To help parties interested in creating better approaches to scanning package registries for malicious OSS, we conceived a project to build a benchmark Python malware dataset to assess the current performance of the PyPI malware checks and assess alternative approaches. This dataset--which contains both malware and benign Python packages--allows interested parties to empirically measure the false positive rate and true positive rate of a particular approach.

Using this open source benchmark dataset to assess the current PyPI checks, our analysis found:

High False Positive Rates: More than one third of the 1,430 popular packages triggered an alert. Nearly 15 percent of 986 random packages triggered an alert. Using conservative assumptions about the prevalence of malware, this rate will generate thousands of false positives per week.
Moderately High True Positive Rates: Nearly 60 percent of malicious packages triggered an alert.

These results reinforce what Python malware experts have discovered intuitively: the current approach, despite netting a majority of the malware, has unacceptably high false positive rates, flooding a potential user with false leads. It’s our hope that this benchmark dataset will accelerate PyPI malware discovery, helping security researchers create more efficient Python malware detection techniques. Ultimately, we hope these better approaches reduce the number of malicious packages in PyPI and reduce the average time to detection for malware found in PyPI.

This blog post explains the creation and use of the benchmark dataset to measure the performance of the current PyPI malware checks.

A New Python Malware Benchmark Dataset

To create a dataset that enables interested parties to measure the performance of Python malware detection approaches, we built a dataset with both malicious and benign packages.

Assembling the malicious Python packages was straightforward. The Backstabber’s Knife Collection dataset (checked out at commit 22bd76) contains 107 malicious packages of previously identified Python malware, while the MalOSS dataset (checked out at commit 2349402e) contains 140 valid examples. The benchmark dataset includes only one copy of the 75 packages that were found in both datasets.
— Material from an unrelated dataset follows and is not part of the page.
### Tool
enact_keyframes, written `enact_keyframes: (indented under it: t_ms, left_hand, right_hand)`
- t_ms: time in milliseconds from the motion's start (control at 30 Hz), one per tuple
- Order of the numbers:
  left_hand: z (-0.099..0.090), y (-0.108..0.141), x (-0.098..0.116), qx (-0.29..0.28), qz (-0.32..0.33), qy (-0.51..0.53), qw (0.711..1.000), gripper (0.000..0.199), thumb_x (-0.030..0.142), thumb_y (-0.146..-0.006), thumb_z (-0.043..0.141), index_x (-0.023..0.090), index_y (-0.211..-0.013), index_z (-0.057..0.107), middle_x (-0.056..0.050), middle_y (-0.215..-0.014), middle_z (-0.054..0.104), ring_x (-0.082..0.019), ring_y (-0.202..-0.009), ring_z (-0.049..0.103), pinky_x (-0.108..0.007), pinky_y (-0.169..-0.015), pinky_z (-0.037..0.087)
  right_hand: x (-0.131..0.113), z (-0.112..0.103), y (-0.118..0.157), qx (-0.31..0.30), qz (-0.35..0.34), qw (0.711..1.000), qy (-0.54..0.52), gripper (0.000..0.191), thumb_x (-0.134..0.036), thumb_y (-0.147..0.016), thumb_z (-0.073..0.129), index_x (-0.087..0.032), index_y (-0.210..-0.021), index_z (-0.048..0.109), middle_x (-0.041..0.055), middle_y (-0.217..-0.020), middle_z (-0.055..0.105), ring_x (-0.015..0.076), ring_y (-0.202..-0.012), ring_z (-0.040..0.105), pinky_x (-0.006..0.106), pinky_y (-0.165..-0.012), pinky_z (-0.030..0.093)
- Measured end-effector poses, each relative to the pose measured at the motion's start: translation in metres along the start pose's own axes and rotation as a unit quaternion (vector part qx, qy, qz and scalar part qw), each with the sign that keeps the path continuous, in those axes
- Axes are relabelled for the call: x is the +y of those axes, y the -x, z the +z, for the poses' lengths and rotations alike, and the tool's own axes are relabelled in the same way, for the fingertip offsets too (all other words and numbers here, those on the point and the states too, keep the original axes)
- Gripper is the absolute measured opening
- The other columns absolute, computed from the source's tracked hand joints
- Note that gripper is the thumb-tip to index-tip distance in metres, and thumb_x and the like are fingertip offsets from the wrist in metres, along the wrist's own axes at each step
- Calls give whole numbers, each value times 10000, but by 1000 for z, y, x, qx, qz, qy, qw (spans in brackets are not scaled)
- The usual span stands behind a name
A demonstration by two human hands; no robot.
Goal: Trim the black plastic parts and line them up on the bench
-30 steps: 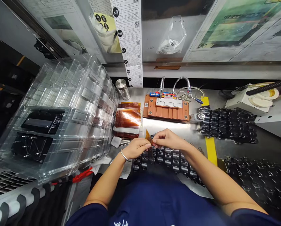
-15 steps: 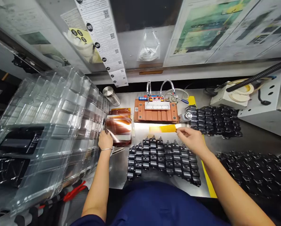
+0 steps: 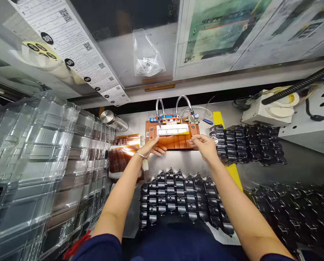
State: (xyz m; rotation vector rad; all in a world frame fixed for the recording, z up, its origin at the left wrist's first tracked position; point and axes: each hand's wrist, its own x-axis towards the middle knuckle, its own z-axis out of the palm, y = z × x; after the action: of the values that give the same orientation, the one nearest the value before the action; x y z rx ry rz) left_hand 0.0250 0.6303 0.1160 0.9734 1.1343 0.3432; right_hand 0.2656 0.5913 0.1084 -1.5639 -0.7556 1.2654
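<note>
A translucent amber film strip (image 3: 175,140) stretches across the front of a brown fixture (image 3: 148,125), its upper edge by the white perforated bar (image 3: 168,130). My left hand (image 3: 149,146) holds the film's left end, thumb above and fingers below. At the other end, my right hand (image 3: 205,146) pinches the film between thumb and fingertips. Two bendable metal tubes (image 3: 182,99) curve down to the back of the fixture, where a blue-handled lever (image 3: 206,121) also shows.
Amber sheets (image 3: 121,159) lie left of the fixture, with a metal flask (image 3: 114,121) behind. Stacked clear trays (image 3: 77,156) crowd the left. Rows of black moulded parts (image 3: 178,192) lie in front, and more black parts (image 3: 248,143) lie at right beside yellow tape (image 3: 235,175).
My left hand has left the amber sheet stack and moved right to the fixture. My right hand has brought the film up and over the fixture's front. The view has shifted.
</note>
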Motion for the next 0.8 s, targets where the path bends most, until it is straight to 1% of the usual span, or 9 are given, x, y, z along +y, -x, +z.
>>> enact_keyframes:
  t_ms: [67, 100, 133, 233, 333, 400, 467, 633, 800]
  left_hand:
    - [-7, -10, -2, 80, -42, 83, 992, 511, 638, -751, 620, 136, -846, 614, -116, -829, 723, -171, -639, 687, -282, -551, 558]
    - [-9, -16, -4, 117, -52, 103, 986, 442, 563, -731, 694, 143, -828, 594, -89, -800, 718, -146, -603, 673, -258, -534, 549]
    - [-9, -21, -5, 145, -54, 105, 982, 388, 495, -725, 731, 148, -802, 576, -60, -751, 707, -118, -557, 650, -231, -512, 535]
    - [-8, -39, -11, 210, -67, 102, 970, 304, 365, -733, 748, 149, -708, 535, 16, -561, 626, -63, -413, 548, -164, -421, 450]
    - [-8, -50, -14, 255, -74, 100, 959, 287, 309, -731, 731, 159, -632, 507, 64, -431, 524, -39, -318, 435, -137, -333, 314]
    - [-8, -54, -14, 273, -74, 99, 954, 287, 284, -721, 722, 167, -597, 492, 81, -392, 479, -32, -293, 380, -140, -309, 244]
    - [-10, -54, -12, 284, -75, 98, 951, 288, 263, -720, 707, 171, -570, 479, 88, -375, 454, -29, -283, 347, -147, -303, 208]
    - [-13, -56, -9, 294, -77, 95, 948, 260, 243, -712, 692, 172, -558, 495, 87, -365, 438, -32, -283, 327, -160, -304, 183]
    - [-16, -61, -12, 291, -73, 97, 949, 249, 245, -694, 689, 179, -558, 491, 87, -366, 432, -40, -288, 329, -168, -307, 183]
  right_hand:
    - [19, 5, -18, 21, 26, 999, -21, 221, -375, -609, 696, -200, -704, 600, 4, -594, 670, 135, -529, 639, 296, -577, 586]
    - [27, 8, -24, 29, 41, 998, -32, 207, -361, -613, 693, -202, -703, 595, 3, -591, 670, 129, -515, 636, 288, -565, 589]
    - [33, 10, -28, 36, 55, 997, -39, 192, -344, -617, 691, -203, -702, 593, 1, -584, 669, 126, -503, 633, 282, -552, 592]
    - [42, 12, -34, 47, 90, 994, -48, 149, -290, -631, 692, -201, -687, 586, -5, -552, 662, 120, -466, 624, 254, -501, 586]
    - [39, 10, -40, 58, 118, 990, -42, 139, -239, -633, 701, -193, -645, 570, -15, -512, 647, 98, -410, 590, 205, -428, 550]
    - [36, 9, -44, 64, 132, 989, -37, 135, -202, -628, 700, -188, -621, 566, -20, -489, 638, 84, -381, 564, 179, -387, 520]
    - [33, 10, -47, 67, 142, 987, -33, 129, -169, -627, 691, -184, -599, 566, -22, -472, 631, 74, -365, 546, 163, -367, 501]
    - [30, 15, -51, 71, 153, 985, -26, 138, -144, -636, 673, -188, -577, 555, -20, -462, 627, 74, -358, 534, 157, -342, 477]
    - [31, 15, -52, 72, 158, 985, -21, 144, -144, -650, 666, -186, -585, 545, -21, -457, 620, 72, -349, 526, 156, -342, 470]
Furthermore, three packages did not contain Python files, two similarly named packages were deemed the same, and the dataset only included the latest version of each package. Therefore, in total, the dataset contains 168 malicious Python packages. To prevent the further proliferation of OSS malware, both datasets are restricted; researchers must specifically request access, and so we are releasing only the metadata associated with the malicious files. Of course, there are also many examples of Python malware not in this dataset--packages that were removed before a sample was stored--and future researchers should seek, if practical, to incorporate these.

Creating a benign package list was more difficult. There is no pre-existing dataset of Python packages universally regarded as benign. We, therefore, created two benign datasets.

As a first step, we created a combined dataset of the 1,000 Python packages that are most downloaded and 1,000 most widely depended upon Python packages. It’s a safe assumption that none of these packages are malicious. We excluded three popular packages that lack any Python files. By using only one copy of any packages found in both datasets, we generated a benign dataset of 1,430 packages. It’s worth acknowledging that popular packages are likely different from a typical Python package: potentially better engineered and more conformant to standard Python programming practices. Consequently, using only popular packages as the benign dataset might lead to unrealistic benchmark results since these packages might be relatively easy for detection tools to classify as benign.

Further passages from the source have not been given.